Work required
Please return the lines of the data that contain "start".

○ ○ ○ ○ ○

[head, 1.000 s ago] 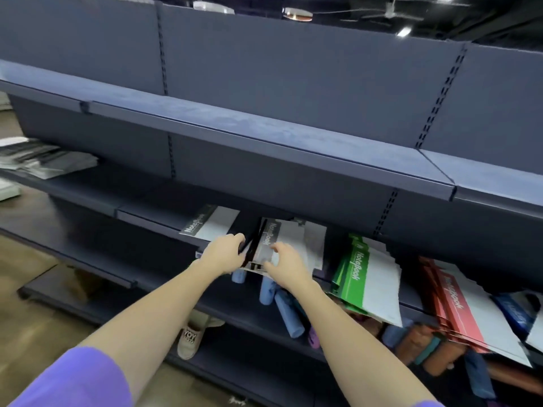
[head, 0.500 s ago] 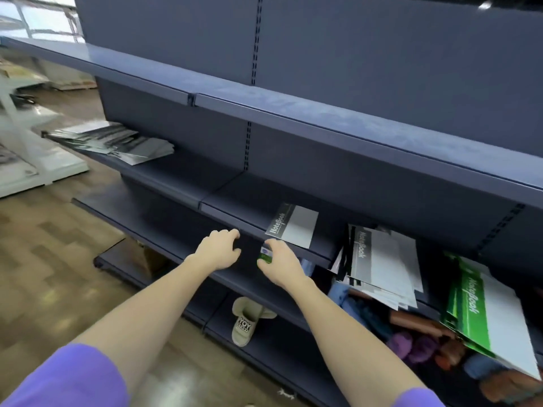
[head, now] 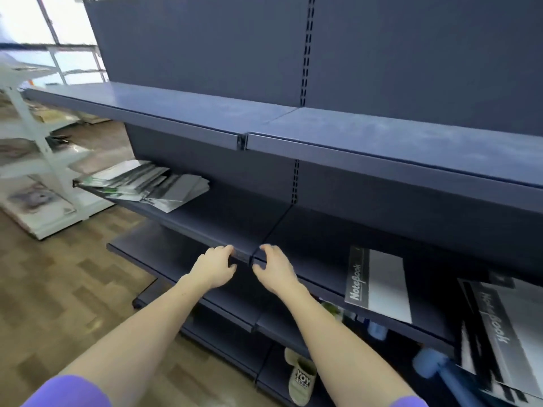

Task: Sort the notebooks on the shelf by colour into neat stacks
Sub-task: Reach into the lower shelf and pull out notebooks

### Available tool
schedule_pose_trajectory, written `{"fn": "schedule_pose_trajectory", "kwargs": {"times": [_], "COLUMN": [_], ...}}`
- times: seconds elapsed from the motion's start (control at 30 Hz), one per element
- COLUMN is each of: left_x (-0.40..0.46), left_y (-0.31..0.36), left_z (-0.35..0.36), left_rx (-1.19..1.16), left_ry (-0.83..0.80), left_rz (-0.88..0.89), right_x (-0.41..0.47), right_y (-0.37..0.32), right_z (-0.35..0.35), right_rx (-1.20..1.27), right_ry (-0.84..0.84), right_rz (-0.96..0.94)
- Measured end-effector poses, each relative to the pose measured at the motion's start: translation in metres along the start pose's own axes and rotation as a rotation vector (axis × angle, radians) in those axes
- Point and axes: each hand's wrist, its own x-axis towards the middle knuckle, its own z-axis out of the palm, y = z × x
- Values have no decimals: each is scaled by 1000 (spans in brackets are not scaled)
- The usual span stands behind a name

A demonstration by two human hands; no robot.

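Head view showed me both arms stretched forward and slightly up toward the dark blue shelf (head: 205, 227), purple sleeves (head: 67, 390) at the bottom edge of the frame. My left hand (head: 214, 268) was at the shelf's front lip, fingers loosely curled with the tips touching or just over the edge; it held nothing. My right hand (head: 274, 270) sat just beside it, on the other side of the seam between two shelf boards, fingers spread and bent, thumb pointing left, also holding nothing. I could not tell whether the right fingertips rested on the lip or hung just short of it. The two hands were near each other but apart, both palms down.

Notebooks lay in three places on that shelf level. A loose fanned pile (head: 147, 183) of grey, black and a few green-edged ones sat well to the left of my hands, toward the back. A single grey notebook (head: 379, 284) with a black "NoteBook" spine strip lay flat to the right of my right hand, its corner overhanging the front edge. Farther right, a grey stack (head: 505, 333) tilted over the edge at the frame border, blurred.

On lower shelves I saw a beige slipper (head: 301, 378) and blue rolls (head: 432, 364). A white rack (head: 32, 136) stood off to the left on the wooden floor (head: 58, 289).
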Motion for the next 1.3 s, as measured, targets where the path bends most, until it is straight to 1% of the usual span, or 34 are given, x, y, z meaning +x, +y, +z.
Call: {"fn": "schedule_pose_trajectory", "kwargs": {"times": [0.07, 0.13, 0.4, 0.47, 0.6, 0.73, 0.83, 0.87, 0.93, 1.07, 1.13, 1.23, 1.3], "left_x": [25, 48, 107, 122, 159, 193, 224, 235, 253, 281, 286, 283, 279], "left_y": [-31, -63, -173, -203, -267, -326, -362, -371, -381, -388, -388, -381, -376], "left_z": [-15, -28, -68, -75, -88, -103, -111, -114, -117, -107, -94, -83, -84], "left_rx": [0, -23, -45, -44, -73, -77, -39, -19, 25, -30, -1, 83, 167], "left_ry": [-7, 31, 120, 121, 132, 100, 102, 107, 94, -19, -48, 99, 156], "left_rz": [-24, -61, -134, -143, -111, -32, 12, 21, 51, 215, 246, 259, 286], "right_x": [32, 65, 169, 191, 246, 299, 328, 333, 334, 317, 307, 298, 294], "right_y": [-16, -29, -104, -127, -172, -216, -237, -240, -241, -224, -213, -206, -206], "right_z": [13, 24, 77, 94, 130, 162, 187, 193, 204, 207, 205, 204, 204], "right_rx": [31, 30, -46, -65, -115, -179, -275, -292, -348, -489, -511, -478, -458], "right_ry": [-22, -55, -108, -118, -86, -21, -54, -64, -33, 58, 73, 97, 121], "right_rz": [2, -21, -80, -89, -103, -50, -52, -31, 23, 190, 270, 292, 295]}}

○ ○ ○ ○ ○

Answer to the exercise
- times: seconds elapsed from the motion's start (control at 30 Hz), one per element
- Measured end-effector poses, each relative to the pose measured at the motion's start: translation in metres along the start pose's own axes and rotation as a rotation vector (axis × angle, radians) in those axes

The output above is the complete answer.